Somewhere below is a line with "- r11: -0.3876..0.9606" and, later, a line with "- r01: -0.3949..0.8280"; repeat those two lines and all the lines between them, exactly as they are.

**Source records:**
------------
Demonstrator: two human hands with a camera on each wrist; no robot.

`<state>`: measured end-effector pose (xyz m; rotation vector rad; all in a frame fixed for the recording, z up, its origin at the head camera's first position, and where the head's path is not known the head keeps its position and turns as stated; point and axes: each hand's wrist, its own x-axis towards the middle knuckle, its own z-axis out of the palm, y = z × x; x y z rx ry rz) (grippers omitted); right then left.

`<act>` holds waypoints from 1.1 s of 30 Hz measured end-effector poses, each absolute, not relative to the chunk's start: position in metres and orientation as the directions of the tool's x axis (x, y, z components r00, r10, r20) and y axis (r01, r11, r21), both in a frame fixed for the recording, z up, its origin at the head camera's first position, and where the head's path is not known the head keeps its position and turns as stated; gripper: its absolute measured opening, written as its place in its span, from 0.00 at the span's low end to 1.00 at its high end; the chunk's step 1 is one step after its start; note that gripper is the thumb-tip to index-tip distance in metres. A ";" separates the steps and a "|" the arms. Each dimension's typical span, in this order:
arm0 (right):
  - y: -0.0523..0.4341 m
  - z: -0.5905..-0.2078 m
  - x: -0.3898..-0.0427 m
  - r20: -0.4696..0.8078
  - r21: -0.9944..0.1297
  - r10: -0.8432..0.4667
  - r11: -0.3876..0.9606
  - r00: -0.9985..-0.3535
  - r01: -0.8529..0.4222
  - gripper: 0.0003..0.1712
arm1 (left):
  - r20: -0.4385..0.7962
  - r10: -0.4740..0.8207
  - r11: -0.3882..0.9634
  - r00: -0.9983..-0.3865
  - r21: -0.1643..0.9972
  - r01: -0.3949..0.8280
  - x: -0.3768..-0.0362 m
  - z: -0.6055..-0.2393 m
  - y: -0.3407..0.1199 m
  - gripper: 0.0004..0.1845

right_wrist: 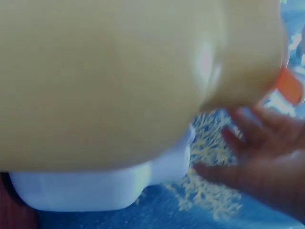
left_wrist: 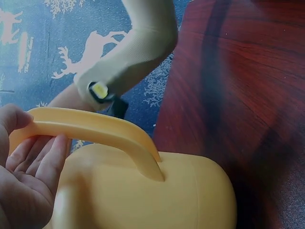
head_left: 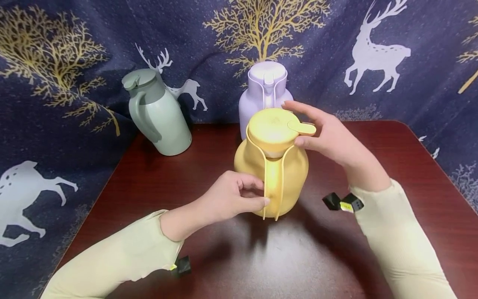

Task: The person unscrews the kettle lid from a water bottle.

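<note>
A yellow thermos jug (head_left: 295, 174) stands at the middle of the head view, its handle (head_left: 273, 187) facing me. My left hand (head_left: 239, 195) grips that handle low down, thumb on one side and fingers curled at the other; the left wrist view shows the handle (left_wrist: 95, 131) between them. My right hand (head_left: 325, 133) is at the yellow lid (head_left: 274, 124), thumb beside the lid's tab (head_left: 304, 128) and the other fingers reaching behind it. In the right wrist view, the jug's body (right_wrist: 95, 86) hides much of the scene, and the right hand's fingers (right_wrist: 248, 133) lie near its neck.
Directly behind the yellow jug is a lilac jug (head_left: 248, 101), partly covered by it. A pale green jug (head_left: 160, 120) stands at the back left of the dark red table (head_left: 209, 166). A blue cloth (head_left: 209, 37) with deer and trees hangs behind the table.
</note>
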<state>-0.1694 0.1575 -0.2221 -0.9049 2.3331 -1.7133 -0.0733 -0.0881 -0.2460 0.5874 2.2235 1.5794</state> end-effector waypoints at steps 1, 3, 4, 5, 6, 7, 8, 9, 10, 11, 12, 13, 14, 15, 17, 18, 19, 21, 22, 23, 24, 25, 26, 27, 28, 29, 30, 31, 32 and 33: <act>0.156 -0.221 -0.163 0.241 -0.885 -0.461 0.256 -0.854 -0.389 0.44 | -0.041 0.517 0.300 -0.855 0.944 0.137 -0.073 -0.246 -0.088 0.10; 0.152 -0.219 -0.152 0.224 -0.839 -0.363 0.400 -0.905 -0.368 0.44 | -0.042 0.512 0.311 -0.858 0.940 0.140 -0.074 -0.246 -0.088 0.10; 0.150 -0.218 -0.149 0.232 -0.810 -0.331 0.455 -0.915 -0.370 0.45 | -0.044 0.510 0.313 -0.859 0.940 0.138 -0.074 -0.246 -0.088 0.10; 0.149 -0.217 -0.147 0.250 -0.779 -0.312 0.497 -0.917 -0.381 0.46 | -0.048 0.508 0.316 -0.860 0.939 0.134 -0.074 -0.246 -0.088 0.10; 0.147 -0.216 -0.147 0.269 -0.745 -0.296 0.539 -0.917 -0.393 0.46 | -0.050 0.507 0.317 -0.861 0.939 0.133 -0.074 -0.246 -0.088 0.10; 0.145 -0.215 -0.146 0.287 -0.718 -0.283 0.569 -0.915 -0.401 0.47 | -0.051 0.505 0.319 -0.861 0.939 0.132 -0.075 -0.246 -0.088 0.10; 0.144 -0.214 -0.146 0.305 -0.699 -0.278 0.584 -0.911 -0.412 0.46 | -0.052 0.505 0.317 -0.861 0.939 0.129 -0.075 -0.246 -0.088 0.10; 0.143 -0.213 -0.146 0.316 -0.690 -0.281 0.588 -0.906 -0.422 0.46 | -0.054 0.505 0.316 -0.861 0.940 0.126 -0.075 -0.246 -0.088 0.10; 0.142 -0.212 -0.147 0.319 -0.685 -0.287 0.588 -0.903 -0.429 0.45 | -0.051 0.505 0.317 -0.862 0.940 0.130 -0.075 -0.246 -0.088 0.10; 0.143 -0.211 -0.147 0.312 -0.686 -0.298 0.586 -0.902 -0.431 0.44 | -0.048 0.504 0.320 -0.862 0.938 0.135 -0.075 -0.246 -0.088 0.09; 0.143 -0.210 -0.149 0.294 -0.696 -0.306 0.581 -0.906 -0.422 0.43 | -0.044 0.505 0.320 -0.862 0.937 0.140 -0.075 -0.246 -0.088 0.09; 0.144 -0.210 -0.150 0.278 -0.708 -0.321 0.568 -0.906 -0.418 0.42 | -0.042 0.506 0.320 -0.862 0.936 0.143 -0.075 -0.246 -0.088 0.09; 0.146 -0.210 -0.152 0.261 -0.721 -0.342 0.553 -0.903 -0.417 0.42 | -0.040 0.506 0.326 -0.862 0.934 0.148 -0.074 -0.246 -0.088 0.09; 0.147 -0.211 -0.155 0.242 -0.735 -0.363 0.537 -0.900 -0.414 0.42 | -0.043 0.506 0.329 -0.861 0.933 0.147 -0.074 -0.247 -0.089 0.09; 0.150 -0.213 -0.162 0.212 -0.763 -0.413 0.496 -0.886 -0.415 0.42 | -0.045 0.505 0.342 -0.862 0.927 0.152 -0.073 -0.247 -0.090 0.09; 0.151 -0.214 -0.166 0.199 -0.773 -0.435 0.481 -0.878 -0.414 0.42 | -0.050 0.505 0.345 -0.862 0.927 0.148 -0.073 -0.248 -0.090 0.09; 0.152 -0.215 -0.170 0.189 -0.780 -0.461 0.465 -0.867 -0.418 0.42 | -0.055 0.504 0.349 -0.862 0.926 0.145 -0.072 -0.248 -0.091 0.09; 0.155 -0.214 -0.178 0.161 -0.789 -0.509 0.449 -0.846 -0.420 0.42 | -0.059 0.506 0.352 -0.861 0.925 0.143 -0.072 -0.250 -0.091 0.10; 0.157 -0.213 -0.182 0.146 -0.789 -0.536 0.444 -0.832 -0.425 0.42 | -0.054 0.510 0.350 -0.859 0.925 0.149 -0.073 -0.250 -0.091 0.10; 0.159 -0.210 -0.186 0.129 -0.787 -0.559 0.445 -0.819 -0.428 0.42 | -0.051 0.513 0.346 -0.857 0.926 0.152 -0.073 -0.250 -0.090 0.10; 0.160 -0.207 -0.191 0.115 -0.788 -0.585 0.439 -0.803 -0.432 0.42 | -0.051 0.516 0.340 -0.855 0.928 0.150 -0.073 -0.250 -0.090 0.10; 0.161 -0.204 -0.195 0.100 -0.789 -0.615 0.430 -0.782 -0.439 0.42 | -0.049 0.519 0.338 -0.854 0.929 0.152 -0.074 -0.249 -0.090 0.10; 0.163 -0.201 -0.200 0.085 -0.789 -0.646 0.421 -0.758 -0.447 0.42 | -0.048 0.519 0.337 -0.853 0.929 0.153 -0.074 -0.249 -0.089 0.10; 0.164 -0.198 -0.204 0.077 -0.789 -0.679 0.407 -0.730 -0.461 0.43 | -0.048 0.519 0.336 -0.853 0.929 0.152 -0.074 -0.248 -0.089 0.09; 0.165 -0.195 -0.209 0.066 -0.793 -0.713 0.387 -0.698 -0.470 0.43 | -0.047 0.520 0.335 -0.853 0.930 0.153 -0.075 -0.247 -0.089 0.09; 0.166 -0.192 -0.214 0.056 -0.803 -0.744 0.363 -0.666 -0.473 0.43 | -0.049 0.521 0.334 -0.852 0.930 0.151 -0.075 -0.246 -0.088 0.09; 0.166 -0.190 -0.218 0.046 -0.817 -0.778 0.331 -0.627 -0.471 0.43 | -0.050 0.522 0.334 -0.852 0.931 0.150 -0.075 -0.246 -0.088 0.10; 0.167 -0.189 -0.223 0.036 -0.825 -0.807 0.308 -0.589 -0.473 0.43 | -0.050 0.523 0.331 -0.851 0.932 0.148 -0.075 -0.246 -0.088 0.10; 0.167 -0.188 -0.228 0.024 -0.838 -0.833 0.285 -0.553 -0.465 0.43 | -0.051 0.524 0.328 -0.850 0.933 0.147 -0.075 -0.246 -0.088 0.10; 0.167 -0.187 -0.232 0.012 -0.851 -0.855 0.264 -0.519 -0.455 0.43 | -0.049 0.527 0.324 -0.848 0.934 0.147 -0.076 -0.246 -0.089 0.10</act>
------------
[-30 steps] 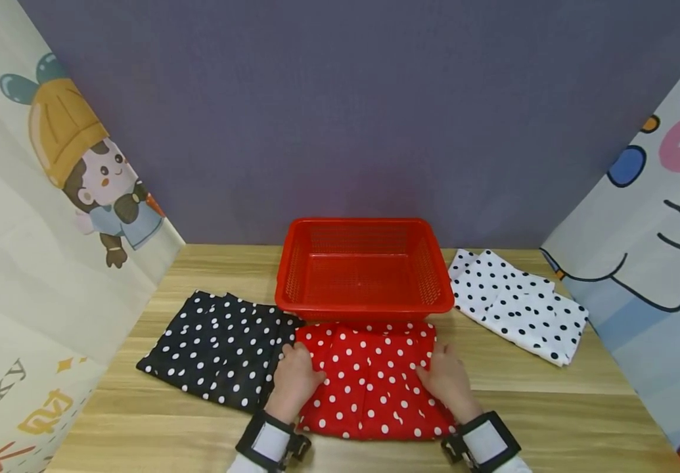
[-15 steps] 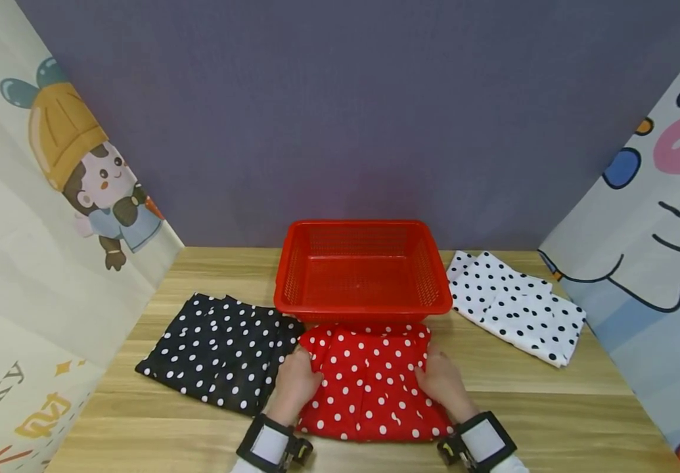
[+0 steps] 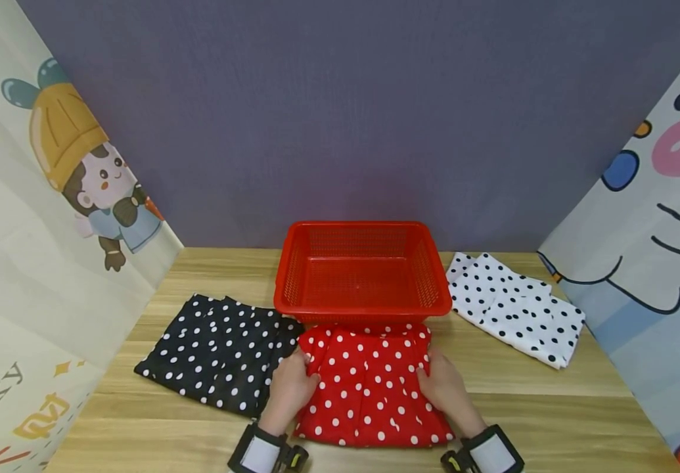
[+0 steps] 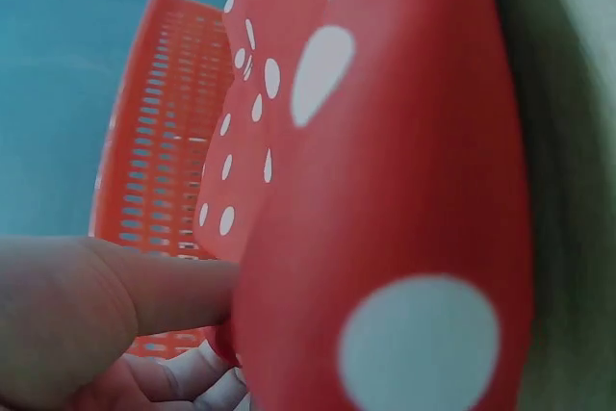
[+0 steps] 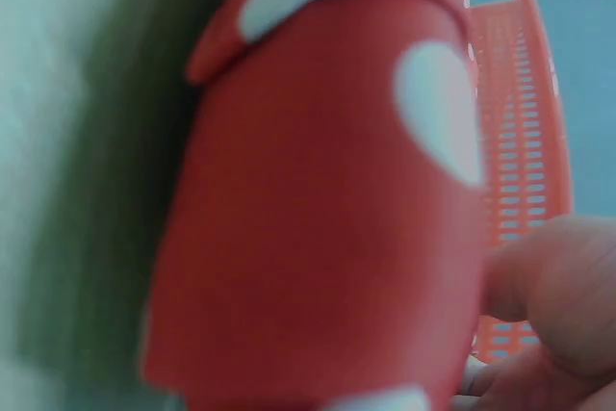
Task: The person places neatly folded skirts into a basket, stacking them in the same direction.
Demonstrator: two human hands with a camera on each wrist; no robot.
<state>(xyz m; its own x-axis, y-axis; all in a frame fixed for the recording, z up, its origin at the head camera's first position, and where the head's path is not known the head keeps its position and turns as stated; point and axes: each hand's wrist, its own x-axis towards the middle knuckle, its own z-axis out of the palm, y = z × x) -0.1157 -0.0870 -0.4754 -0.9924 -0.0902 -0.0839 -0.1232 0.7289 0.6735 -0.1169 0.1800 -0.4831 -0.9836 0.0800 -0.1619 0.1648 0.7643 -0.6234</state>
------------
**Result below:**
  - r11: -0.3876..0.9606
  - r00: -0.9985..-0.3535
  - r01: -0.8529..0.4222
  - gripper: 0.0003..0.1712
arm1 (left):
  - r20: -0.4385..0.7962
  - r10: -0.4740..0.8207
  - r11: -0.3882..0.9634
  - r00: -0.9983..-0.3865
  - r21: -0.1643..0.9972
  - r01: -0.3949..0.8280

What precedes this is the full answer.